WHAT YOU HAVE TO DO — Write out again, exactly, the lines below starting at the one with "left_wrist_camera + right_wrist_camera" and ending at the one with "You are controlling".

SOURCE MATERIAL —

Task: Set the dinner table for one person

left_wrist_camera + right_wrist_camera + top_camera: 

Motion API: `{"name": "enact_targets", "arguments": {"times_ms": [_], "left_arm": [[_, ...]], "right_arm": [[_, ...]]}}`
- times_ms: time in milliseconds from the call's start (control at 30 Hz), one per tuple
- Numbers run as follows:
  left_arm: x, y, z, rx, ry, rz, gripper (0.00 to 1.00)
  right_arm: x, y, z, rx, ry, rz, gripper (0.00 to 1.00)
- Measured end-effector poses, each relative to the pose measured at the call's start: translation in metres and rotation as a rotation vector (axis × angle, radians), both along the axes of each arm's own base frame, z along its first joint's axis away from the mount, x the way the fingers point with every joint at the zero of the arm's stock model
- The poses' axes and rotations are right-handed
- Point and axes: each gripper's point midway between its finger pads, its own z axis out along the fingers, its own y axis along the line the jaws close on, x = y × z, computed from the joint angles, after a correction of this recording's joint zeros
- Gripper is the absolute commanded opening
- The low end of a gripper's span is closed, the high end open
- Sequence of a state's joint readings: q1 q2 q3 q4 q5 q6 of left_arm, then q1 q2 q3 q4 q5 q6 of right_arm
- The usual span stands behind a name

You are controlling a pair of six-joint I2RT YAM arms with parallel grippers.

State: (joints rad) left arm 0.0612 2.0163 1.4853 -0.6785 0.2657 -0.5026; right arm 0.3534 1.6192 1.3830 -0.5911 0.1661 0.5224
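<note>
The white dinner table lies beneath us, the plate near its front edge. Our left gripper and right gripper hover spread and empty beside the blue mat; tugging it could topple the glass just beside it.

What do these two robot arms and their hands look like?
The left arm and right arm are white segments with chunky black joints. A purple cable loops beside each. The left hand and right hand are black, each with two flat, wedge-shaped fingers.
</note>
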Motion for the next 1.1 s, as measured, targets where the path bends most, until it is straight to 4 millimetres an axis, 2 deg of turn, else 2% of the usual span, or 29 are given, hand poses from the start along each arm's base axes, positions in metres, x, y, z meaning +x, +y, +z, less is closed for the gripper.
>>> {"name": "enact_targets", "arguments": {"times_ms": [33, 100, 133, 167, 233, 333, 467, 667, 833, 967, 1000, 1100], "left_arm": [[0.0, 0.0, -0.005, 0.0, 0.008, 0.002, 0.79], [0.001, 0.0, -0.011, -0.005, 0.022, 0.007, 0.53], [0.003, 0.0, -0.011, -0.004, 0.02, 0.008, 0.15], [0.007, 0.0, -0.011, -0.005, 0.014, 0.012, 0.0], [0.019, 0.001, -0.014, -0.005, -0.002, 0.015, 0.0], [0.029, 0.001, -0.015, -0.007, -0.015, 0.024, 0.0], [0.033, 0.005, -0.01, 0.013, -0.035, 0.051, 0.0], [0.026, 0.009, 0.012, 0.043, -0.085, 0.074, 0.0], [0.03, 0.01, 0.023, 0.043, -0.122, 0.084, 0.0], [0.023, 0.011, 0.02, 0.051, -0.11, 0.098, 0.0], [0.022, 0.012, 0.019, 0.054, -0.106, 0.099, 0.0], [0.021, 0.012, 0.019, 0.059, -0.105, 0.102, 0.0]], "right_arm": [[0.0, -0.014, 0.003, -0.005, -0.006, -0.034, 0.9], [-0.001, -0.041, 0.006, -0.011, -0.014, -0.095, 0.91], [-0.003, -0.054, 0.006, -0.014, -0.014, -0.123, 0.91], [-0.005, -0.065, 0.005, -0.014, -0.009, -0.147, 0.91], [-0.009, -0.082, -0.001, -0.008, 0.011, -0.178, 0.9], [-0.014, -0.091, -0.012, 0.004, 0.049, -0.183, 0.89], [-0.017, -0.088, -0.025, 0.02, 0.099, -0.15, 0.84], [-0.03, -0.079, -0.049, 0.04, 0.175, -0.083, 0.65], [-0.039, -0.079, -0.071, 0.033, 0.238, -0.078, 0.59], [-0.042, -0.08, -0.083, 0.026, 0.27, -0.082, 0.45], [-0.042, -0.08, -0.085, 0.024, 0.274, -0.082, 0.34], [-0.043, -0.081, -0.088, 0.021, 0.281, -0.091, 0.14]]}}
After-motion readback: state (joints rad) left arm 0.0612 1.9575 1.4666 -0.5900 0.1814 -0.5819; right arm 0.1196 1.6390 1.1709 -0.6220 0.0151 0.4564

YOUR SOLUTION —
left_wrist_camera + right_wrist_camera + top_camera: 

Motion API: `{"name": "enact_targets", "arguments": {"times_ms": [_], "left_arm": [[_, ...]], "right_arm": [[_, ...]]}}`
- times_ms: time in milliseconds from the call's start (control at 30 Hz), one per tuple
- Numbers run as follows:
  left_arm: x, y, z, rx, ry, rz, gripper (0.00 to 1.00)
  right_arm: x, y, z, rx, ry, rz, gripper (0.00 to 1.00)
- Measured end-effector poses, each relative to the pose measured at the call's start: translation in metres and rotation as a rotation vector (axis × angle, radians), both along the axes of each arm's own base frame, z along its first joint's axis away from the mount, x the way the fingers point with every joint at the zero of the arm's stock model
- The poses' axes and rotations are right-handed
- Point and axes: each gripper's point midway between its finger pads, its own z axis out along the fingers, its own y axis along the line the jaws close on, x = y × z, computed from the joint angles, after a correction of this recording's joint zeros
- Gripper is the absolute commanded opening
- The low end of a gripper's span is closed, the high end open
- Sequence of a state's joint readings: q1 q2 q3 q4 q5 q6 of left_arm, then q1 q2 q3 q4 q5 q6 of right_arm
- The usual span stands behind a name

You are controlling a pair of six-joint I2RT YAM arms with parallel grippers.

Nothing remains to be added to the exercise.